I see it dates to 2015, before discourse, even before GHC’s using github. Haha should I add a nit that there’s too many places to nitpick? And the only person to contribute since 2015 has been yourself.

I see the lack of anonymous records/record-polymorphic field names as not a ‘nit’ but a great big gaping hole that other languages – even other functional languages – even other Haskells – have filled long ago. So I think not material for that Nitpick page.

I was hoping that asking here would prompt somebody to say look there’s this or that package meeting the need.

There is Lenses, which supports record-polymorphic field names, but not ad-hoc/anonymous records; and they need too much declarative machinery/template Haskell to be ‘lightweight’ imo. There’s that whole safari park full of wild operators – if it has to be that prolix, what’s wrong with it?

atravers · May 6, 2023, 4:22pm

which “Haskells” - implementations or “spinoff” languages?
how does each “Haskell” solve the “anonymous records/record-polymorphic field names” problem?
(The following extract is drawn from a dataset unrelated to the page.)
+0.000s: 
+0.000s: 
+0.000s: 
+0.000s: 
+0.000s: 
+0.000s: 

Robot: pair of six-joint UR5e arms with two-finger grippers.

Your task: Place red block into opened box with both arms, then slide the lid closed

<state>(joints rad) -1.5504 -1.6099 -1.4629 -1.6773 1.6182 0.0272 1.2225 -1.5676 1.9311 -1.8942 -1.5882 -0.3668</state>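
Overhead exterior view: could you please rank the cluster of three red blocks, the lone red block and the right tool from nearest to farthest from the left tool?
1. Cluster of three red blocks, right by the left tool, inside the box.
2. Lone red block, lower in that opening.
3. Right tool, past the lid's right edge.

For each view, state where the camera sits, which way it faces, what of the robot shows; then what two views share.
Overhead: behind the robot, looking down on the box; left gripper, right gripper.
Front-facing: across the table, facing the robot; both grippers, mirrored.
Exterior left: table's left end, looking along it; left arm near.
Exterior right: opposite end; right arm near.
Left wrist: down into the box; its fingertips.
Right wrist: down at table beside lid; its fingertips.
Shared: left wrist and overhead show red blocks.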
As it happens, some information relevant to this ~~gaping hole of a~~ topic has been widely available since 2007: see slcv's quote from page 16 of 55 in A History of Haskell: Being Lazy With Class by Paul Hudak, John Hughes, Simon Peyton Jones and Philip Wadler.

Presumably this is still the case, as your hope that:

…seems to have brought forth yet again all the same stuff that’s been previously ~~regurgitated~~ rehearsed elsewhere (yes, even lenses and -XOverloadedRecordDot is now old news). But if you really think SML has got it right, some of these could be worth looking at:

Lazy Standard ML from FOLDOC
A Compiler for Lazy ML (Lennart Augustsson)
The Chalmers Lazy-ML Compiler (Lennart Augustsson and Thomas Johnsson)

Enjoy.

AntC2 · May 7, 2023, 7:22am

Thanks, I’ll reorder the points in your post (and look at the Lazy ML links later – although I’d already had a quick look at ML before starting this thread). Mostly I’m going to repeat what’s already been said up-thread …

And @sclv quoted that passage way up-thread. (And I was already very well aware of it.) The part you omitted shows this was describing the position as at 1993, not 2007 when that paper appeared. So nothing had improved in the preceding decade? Not true: Mark P Jones had designed and got working two distinct approaches for records in a Haskell. Indeed both working simultaneously (albeit primitively) before the H98 standard.

In 2007 that was documenting the history (the what). It’s not adequate as an explanation for me (the why). To continue to make that claim two decades further on with all the advances in higher-order/System-F-with-bangles/Dependent Haskell says to me: GHC doesn’t care.

I can’t speak as a compiler implementer nor type theorist. The usual Haskell way is to review “the huge number of” prior designs for feature X; boil them down to some underlying mechanism; express that in the type system. As at 2007 – even as at a decade later – GHC tolerated multiple competing designs in the same feature-space, and that’s probably what would be needed. To this day we still have FunctionalDependencies and TypeFamilies and OverlappingInstances and UndecidableInstances, with none of them withering away.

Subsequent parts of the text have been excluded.